• **TASK GOAL**
Lines from the beginning of the data below through the one containing "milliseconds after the" are to be printed exactly as they appear.

• **RECORDED DATA**
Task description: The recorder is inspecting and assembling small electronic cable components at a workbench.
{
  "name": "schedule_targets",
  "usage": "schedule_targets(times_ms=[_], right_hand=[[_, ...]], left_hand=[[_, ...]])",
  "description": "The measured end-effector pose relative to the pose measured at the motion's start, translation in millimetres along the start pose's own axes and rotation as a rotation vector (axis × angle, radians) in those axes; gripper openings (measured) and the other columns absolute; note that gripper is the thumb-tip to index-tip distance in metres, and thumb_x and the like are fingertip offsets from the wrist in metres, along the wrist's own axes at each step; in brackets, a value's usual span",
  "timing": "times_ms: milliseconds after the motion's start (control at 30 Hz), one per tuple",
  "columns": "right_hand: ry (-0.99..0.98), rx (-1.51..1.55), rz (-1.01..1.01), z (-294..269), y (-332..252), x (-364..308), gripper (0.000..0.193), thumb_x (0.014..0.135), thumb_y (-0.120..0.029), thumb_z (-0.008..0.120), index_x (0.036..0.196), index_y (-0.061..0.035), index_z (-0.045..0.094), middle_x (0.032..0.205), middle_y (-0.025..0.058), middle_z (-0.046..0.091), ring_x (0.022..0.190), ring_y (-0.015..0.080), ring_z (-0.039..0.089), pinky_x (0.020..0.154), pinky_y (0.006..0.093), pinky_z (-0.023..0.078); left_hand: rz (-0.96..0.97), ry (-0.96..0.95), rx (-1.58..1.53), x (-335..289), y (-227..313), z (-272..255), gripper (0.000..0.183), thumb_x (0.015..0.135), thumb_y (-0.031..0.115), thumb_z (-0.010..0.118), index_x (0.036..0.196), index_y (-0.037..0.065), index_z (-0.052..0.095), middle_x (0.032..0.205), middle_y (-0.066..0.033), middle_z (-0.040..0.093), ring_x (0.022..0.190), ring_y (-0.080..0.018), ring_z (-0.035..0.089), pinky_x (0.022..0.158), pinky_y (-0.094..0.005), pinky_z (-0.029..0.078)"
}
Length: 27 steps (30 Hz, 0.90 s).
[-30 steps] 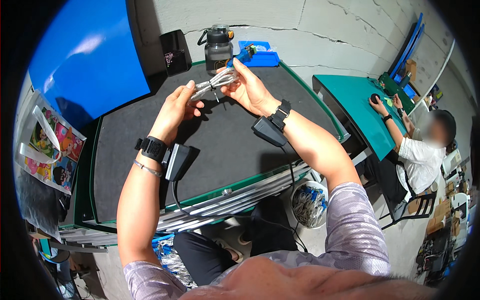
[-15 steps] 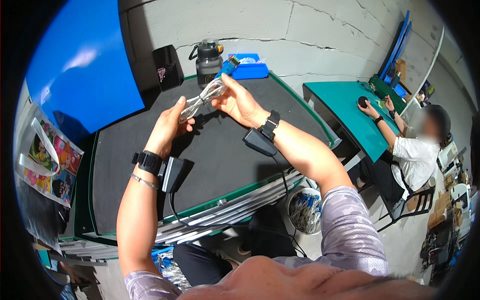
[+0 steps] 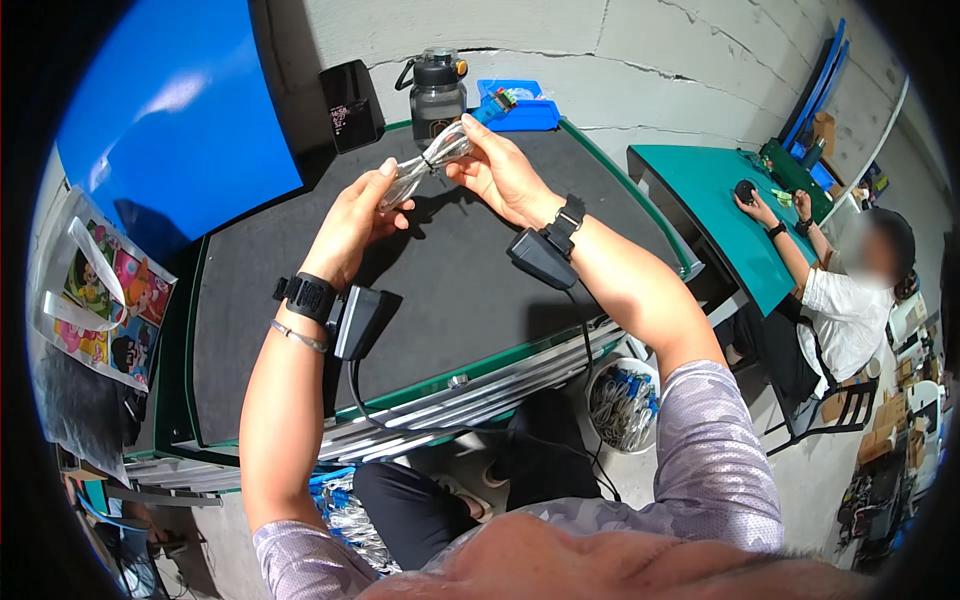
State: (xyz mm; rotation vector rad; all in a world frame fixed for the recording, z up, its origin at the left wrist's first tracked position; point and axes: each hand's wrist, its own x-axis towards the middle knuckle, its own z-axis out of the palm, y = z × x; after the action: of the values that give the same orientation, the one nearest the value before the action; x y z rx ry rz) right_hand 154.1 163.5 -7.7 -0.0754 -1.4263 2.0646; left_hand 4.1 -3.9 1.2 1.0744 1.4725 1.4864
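Note:
A coiled grey cable [image 3: 432, 161], bound at its middle with a dark tie, is held up over the dark mat. My left hand [image 3: 352, 222] pinches the coil's near-left end between thumb and fingers. At the opposite end, my right hand [image 3: 503, 180] grips the coil with thumb and fingers. Beyond my right fingertips sticks out a blue connector [image 3: 492, 107] with small green and red parts at its tip. Each wrist wears a black strap with a wired black box.
Behind the cable stand a dark bottle [image 3: 437, 90], a black box [image 3: 351, 106] and a blue tray [image 3: 530, 116]. A white bucket [image 3: 645, 437] of bundled cables sits below the bench. At right, a person works at a green table [image 3: 690, 190].
The whole view has shifted, so the bench and my hands appear farther up and to the right. Both hands keep nearly the same hold on the cable.

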Motion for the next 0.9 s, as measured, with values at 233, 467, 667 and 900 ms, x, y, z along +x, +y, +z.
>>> schedule_targets(times_ms=[233, 467, 667, 900], right_hand=[[0.000, 0.002, 0.034, 1.8, -1.2, -1.2, 0.035, 0.100, -0.041, 0.052, 0.099, -0.0071, 0.062, 0.092, 0.0049, 0.066, 0.076, 0.0137, 0.061, 0.073, 0.0282, 0.052], [-0.015, 0.021, 0.063, 2.5, -2.0, -2.1, 0.035, 0.101, -0.042, 0.051, 0.098, -0.0081, 0.060, 0.089, 0.0042, 0.065, 0.073, 0.0138, 0.062, 0.072, 0.0280, 0.052], [0.032, 0.013, 0.056, 2.8, -1.2, -1.3, 0.034, 0.100, -0.042, 0.052, 0.098, -0.0087, 0.060, 0.088, 0.0031, 0.064, 0.072, 0.0128, 0.061, 0.071, 0.0271, 0.052], [0.026, -0.004, 0.030, 0.9, 0.5, -1.5, 0.033, 0.100, -0.041, 0.052, 0.102, -0.0088, 0.059, 0.093, 0.0031, 0.064, 0.077, 0.0127, 0.060, 0.072, 0.0265, 0.051]], left_hand=[[0.074, -0.030, 0.013, 4.1, -3.6, -4.3, 0.043, 0.099, 0.047, 0.051, 0.106, 0.006, 0.061, 0.084, -0.0033, 0.065, 0.067, -0.0062, 0.055, 0.066, -0.0214, 0.045], [0.112, -0.077, 0.016, 6.3, -5.8, -7.4, 0.042, 0.100, 0.046, 0.049, 0.102, 0.006, 0.062, 0.080, -0.0044, 0.065, 0.061, -0.0067, 0.053, 0.060, -0.0222, 0.044], [-0.031, -0.068, -0.079, 2.6, -2.4, -4.1, 0.046, 0.100, 0.050, 0.046, 0.105, 0.006, 0.061, 0.082, -0.0052, 0.067, 0.065, -0.0087, 0.057, 0.066, -0.0242, 0.046], [-0.038, -0.053, -0.103, 4.3, -4.6, -3.5, 0.043, 0.100, 0.047, 0.048, 0.112, 0.008, 0.060, 0.093, -0.0052, 0.068, 0.073, -0.0088, 0.061, 0.071, -0.0252, 0.048]])
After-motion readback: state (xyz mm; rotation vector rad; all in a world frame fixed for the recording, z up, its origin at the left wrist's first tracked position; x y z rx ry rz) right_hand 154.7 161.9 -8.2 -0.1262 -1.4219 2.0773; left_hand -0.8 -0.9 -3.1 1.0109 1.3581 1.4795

• **WRITTEN ANSWER**
Task description: The recorder is inspecting and assembling small electronic cable components at a workbench.
{
  "name": "schedule_targets",
  "usage": "schedule_targets(times_ms=[_], right_hand=[[_, ...]], left_hand=[[_, ...]])",
  "description": "The measured end-effector pose relative to the pose measured at the motion's start, translation in millimetres along the start pose's own axes and rotation as a rotation vector (axis × angle, radians) in those axes; gripper openings (measured) and the other columns absolute; note that gripper is the thumb-tip to index-tip distance in metres, and thumb_x and the like are fingertip offsets from the wrist in metres, along the wrist's own axes at each step; in brackets, a value's usual span",
  "timing": "times_ms: milliseconds after the motion's start (control at 30 Hz), one per tuple",

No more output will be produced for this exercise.